Mbarali District is one of the seven districts of Mbeya Region, Tanzania.  It is bordered to the north by Iringa region and east by Njombe region. To the south the district is bordered by Mbeya Rural District and to the west by Chunya District.

In 2016 the Tanzania National Bureau of Statistics report there were 331,206 people in the district, from 300,517 in 2012.

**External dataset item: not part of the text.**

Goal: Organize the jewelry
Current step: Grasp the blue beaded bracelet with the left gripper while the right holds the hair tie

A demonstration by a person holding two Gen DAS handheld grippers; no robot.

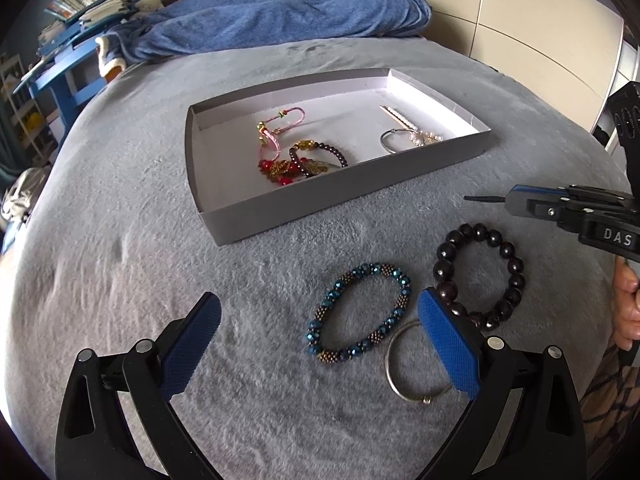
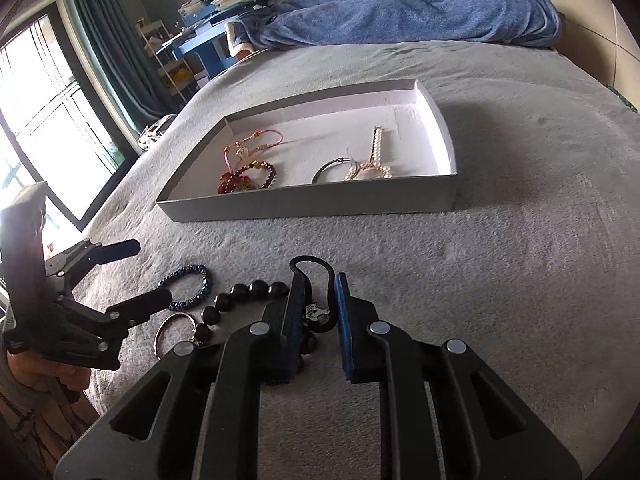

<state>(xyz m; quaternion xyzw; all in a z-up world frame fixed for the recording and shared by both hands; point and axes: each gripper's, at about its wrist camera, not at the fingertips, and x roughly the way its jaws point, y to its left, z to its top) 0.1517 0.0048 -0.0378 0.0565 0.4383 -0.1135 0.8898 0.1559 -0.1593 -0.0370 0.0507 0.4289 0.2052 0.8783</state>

Mbarali district is the most famous area for rice farming. The district is home to Kapunga rice project and Mbarali estate. The district hosts a very famous wetland called Ihefu, as well as the Usangu plain. Ruaha National Park is within the district to the north side.

Wards

The Mbarali District is administratively divided into 20 wards:

 Chimala
 Itamboleo
 Igava
 Imalilo Songwe
 Ihahi
 Lugelele
 Igurusi
 Madibira
 Mahongole
 Mapogoro
 Mawindi
 Luhanga
 Kongolo
 Mwatenga
 Miyombweni
 Ipwani
 Ruiwa
 Rujewa
 Ubaruku
 Utengule/Usangu

Education and transportation
In the case of education, Mbarali district has several public and private schools in both primary and secondary levels. The famous schools like St Ann's and Montfort are within the district. Also an advanced level secondary school called Madibira high school is within the district. TANZAM-HIGHWAY passes in the southern part of the district. The road links the towns of Igawa, Chimala and Igurusi with the cities of Dar es Salaam and Mbeya as well as the neighbouring countries like Malawi and Zambia. A railway line called TAZARA which connects the two countries Tanzania and Zambia, runs in the district.